EPDM accelerated sulfur vulcanization: a kinetic model based on a genetic algorithm

A simple closed form equation for the prediction of crosslinking of EPDM during accelerated sulfur vulcanization is presented. Such a closed form solution is derived from a second order non homogeneous differential equation, deduced from a kinetic model. The kinetic model is based on the assumption that, during vulcanization, a number of partial reactions occurs, both in series and in parallel, which determine the formation of intermediate compounds, including activated and matured polymer.
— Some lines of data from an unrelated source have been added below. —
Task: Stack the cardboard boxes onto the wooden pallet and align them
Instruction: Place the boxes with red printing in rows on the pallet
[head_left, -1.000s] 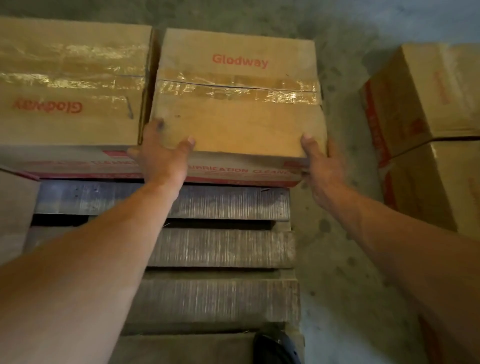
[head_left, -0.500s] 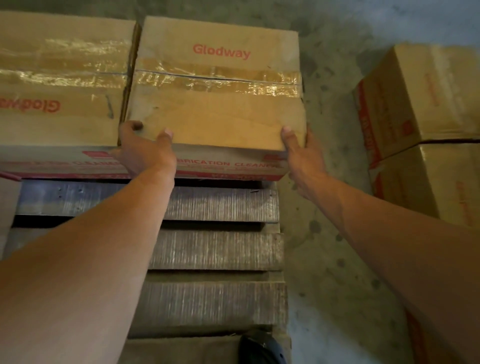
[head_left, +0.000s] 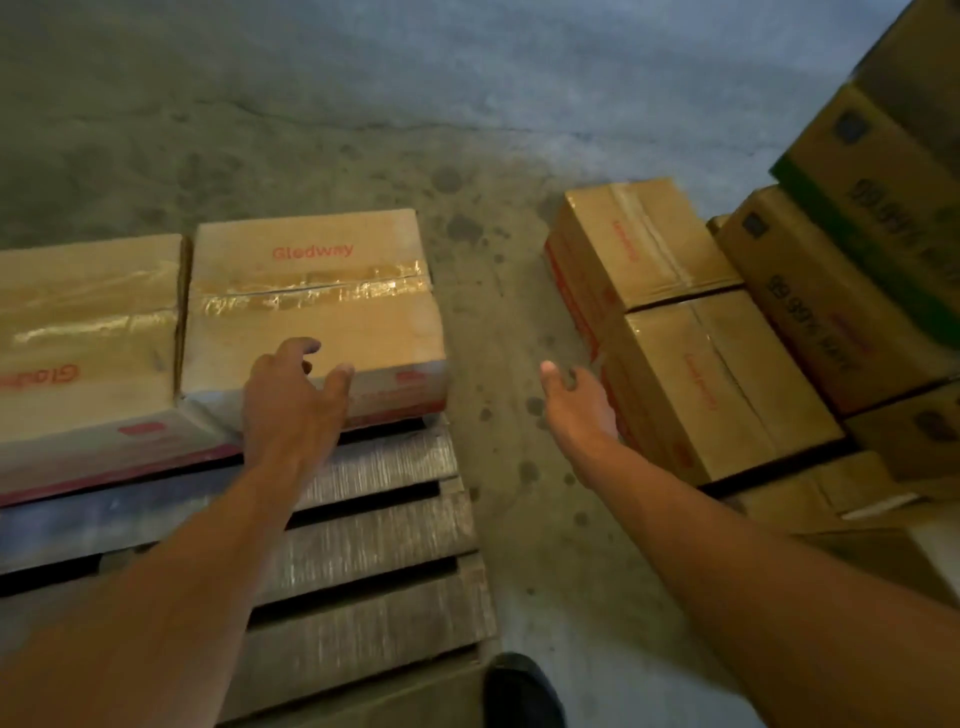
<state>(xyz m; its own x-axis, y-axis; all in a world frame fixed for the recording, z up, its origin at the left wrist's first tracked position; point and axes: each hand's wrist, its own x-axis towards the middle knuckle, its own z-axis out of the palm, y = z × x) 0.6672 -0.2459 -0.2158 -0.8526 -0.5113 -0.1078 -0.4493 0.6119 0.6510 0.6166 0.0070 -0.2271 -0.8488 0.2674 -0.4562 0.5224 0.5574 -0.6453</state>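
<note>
The cardboard box (head_left: 311, 317) sat on the wooden pallet (head_left: 374, 540), at its far right corner, roughly 11 o'clock from where the person stood. It lay flat, top face up. Its tape seam ran from 9 o'clock to 3 o'clock, and its long axis looked to lie the same way, though the wide lens made that hard to judge. The red brand name on the lid read upright toward the person, with the red-striped side face turned to 6 o'clock. A second box (head_left: 88, 332) stood just beside it at its 9 o'clock, with only a thin dark line between them; its lettering was upside down.

The left hand (head_left: 296, 405) reached over the near edge of the cardboard box, fingers spread and slack and thumb out toward 3 o'clock, gripping nothing. I could not tell whether the fingertips touched the lid. The right hand (head_left: 576, 410) hung over the concrete floor (head_left: 493, 322), loosely open and holding nothing, between the pallet and two floor boxes (head_left: 706, 384) at 2 o'clock. Beyond those, toward 3 o'clock, rose a taller stack (head_left: 852, 291) of cartons. A dark shoe (head_left: 519, 691) showed at 6 o'clock beside the pallet's near corner.
</note>
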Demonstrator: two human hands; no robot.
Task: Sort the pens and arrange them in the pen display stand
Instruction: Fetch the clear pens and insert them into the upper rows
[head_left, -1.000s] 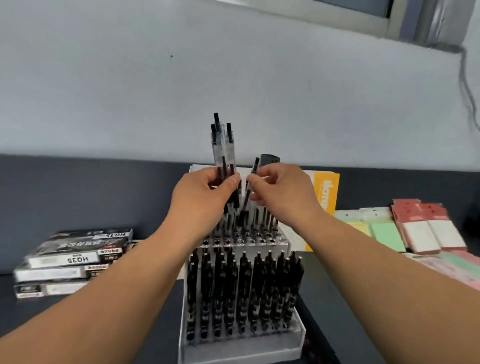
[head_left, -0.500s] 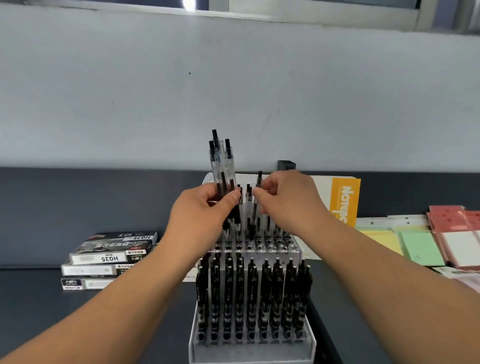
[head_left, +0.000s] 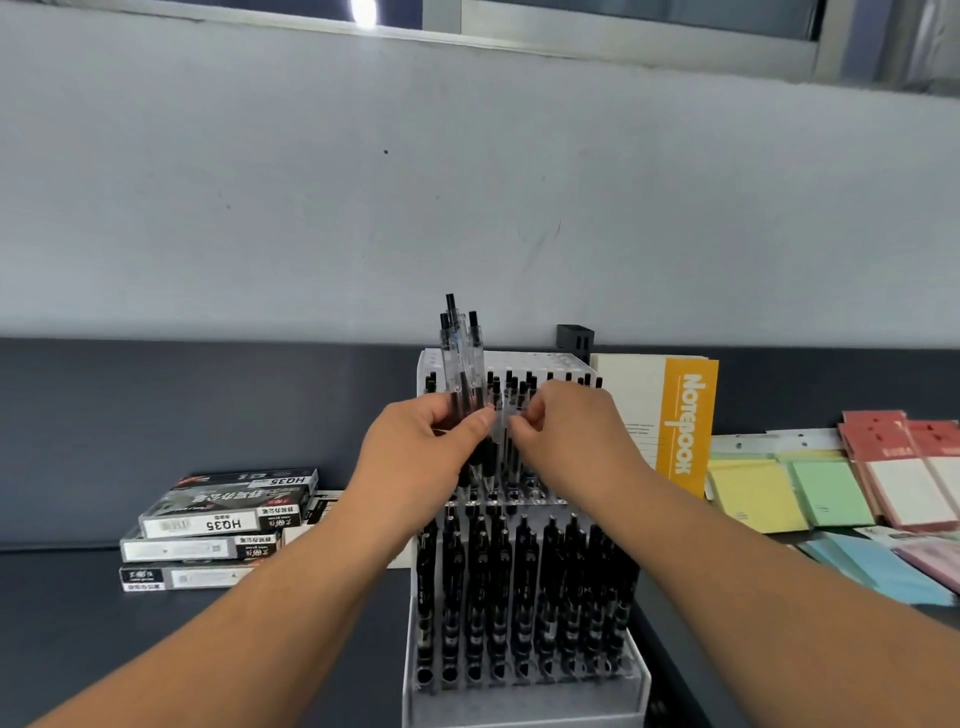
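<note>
Leftmost, a bundle of clear pens (head_left: 460, 358) is gripped upright by the left hand (head_left: 415, 457), caps toward twelve o'clock. At its three o'clock, a single pen (head_left: 497, 431) is pinched by the right hand (head_left: 566, 436), the nearer one. Its long axis is held vertical, tip toward six o'clock over the upper tier of the display stand (head_left: 519, 712).

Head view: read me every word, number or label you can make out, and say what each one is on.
"HQ35": upside down, on two labels of the box stack at the left.
"Notebook": running vertically down the orange strip of the notebook.
Chinese print on the boxes: too small to read.
Markings on the pens: too blurred to read.
</note>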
Once written standard first order differential equations for each partial reaction, the differential equation system so obtained is rearranged and, after few considerations, a single second order non homogeneous differential equation with constant coefficients is derived, for which a solution may be found in closed form, provided that the non-homogeneous term is approximated with an exponential function. To estimate numerically the degree of crosslinking, kinetic model constants are evaluated through a simple data fitting, performed on experimental rheometer cure curves. The fitting procedure is a new one, and is achieved using an ad-hoc genetic algorithm, provided that a few points, strictly necessary to estimate model unknown constants with sufficient accuracy, are selected from the whole experimental cure curve. To assess the results obtained with the model proposed, a number of different compounds are analyzed, for which experimental or numerical data are available from the literature. The important cases of moderate and strong reversions are also considered, experiencing a convincing convergence of the analytical model proposed. For the single cases analyzed, partial reaction kinetic constants are also provided.